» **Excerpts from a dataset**
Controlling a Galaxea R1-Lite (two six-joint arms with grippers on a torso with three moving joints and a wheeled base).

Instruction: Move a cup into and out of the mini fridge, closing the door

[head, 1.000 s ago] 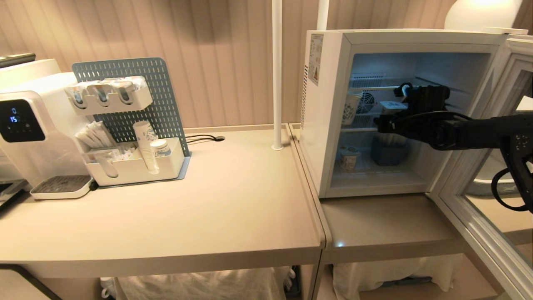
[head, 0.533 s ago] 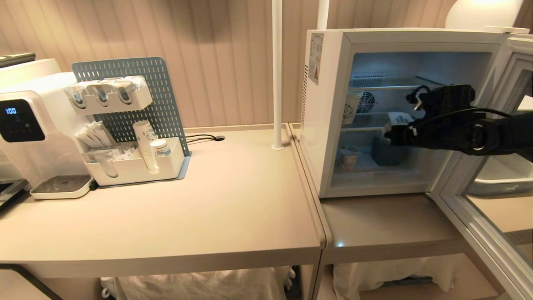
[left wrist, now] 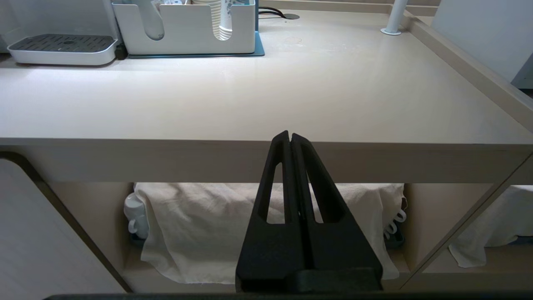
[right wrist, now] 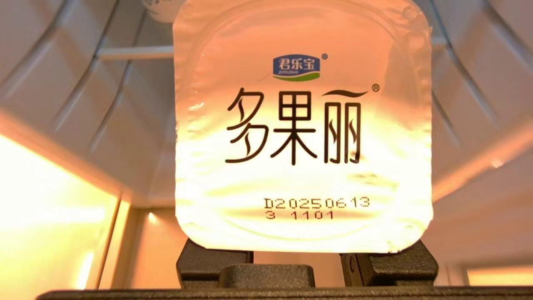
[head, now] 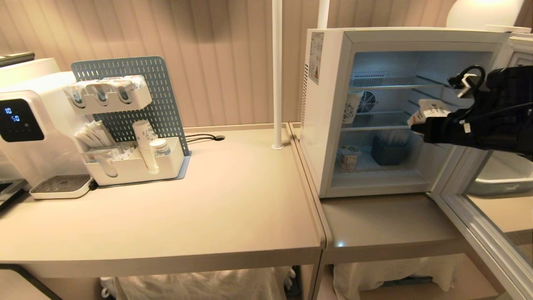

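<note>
The mini fridge (head: 325,125) stands on the right-hand table with its door (head: 479,233) swung wide open to the right. My right gripper (head: 421,123) is shut on the cup (head: 429,111), a small white tub. It holds the cup level at the right side of the fridge's opening, about at middle-shelf height. In the right wrist view the cup's squarish foil lid (right wrist: 303,125) fills the space between the fingers and hides their tips. My left gripper (left wrist: 290,137) is shut and empty, parked below the left table's front edge.
Inside the fridge are a paper cup (head: 352,108) on the middle shelf, another small tub (head: 349,157) and a blue box (head: 389,152) on the floor. A water dispenser (head: 25,125) and a pegboard organiser (head: 133,162) stand at the left table's back. A white pole (head: 277,75) rises beside the fridge.
My right arm has drawn back to the right, bringing the cup from deep over the middle shelf out to the fridge's opening. The left arm has not moved.
</note>
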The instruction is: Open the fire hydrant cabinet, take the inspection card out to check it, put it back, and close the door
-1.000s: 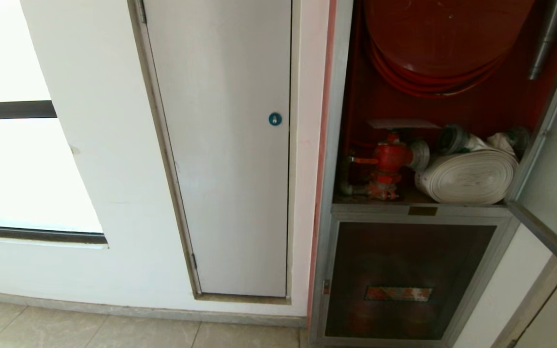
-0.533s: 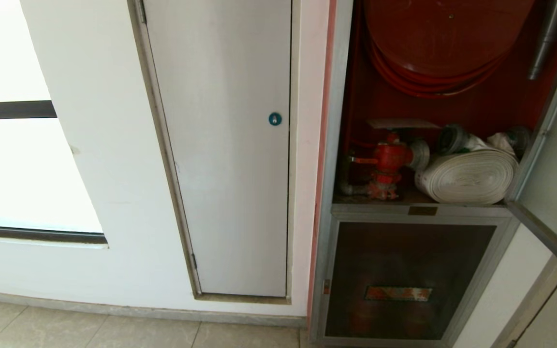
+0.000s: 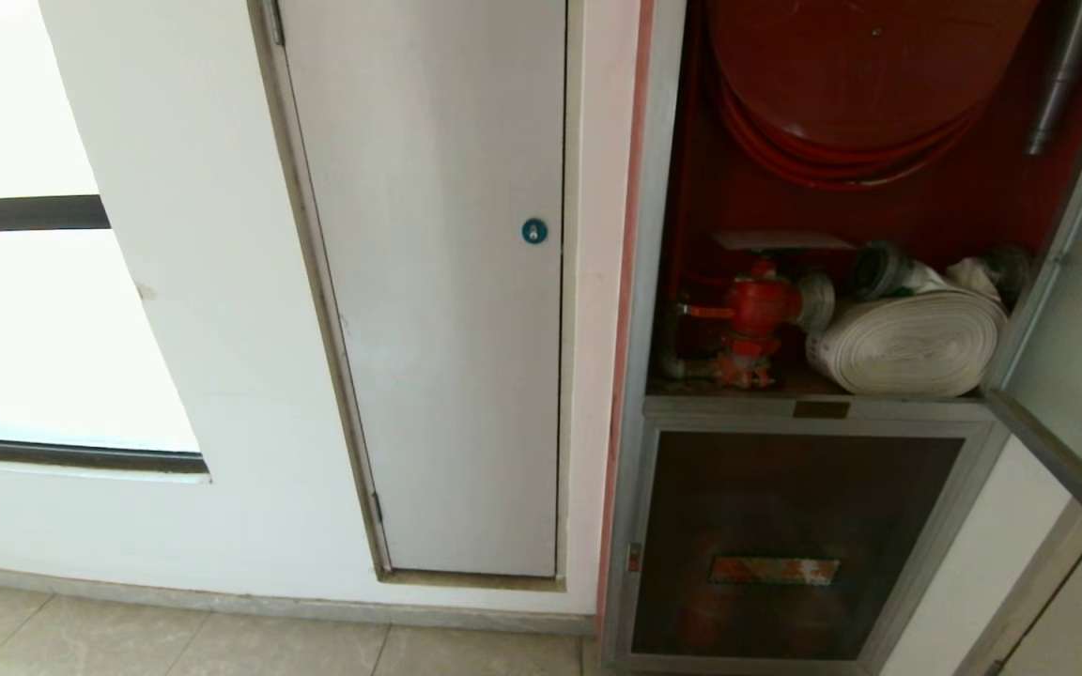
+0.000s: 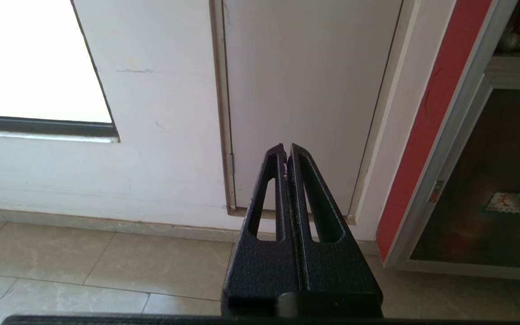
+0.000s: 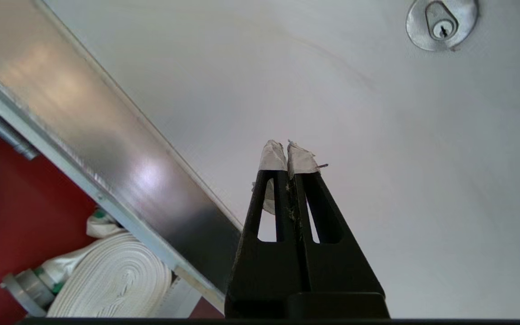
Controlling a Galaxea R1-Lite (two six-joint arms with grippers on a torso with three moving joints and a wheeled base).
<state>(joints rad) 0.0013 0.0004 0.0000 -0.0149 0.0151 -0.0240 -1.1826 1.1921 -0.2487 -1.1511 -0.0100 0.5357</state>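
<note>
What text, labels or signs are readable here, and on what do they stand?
None can be read.
Orange label plate on the lower dark glass panel: print too blurred.
Small brass plate on the silver cabinet frame: too small.

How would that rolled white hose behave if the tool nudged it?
The rolled white hose lies on its side on the shelf, so it probably won't roll. It's tightly wound and thick, so likely heavy. The loose outer end may flop.

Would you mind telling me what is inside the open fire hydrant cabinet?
Inside the fire hydrant cabinet: a red hose reel, a red valve and a rolled white hose. No inspection card shows; whatever lies behind the hose is hidden.
</note>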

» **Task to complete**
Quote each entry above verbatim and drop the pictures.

» **Exercise response**
Controlling a Galaxea R1-Lite (two six-joint arms with grippers on a torso with three moving joints and a wheeled base).

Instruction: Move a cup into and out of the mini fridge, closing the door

[head, 1.000 s ago] 
[head, 0.533 s ago] 
[left wrist, now] 
[right wrist, now] 
[head, now] 

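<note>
The mini fridge (head: 325,125) stands on the right-hand table with its door (head: 479,233) swung wide open to the right. My right gripper (head: 421,123) is shut on the cup (head: 429,111), a small white tub. It holds the cup level at the right side of the fridge's opening, about at middle-shelf height. In the right wrist view the cup's squarish foil lid (right wrist: 303,125) fills the space between the fingers and hides their tips. My left gripper (left wrist: 290,137) is shut and empty, parked below the left table's front edge.
Inside the fridge are a paper cup (head: 352,108) on the middle shelf, another small tub (head: 349,157) and a blue box (head: 389,152) on the floor. A water dispenser (head: 25,125) and a pegboard organiser (head: 133,162) stand at the left table's back. A white pole (head: 277,75) rises beside the fridge.
My right arm has drawn back to the right, bringing the cup from deep over the middle shelf out to the fridge's opening. The left arm has not moved.
</note>
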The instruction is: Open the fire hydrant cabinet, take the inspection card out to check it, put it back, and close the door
-1.000s: 
-0.533s: 
+0.000s: 
+0.000s: 
+0.000s: 
Controlling a Galaxea R1-Lite (two six-joint arms with grippers on a torso with three moving joints and a wheeled base).
<state>(joints rad) 0.0013 0.0004 0.0000 -0.0149 0.0151 -0.0240 -1.1826 1.1921 -0.2487 -1.1511 -0.0100 0.5357</state>
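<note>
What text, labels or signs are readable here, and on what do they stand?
None can be read.
Orange label plate on the lower dark glass panel: print too blurred.
Small brass plate on the silver cabinet frame: too small.

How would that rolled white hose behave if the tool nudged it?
The rolled white hose lies on its side on the shelf, so it probably won't roll. It's tightly wound and thick, so likely heavy. The loose outer end may flop.

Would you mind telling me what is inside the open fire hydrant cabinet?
Inside the fire hydrant cabinet: a red hose reel, a red valve and a rolled white hose. No inspection card shows; whatever lies behind the hose is hidden.
</note>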

Nothing more is required for this exercise.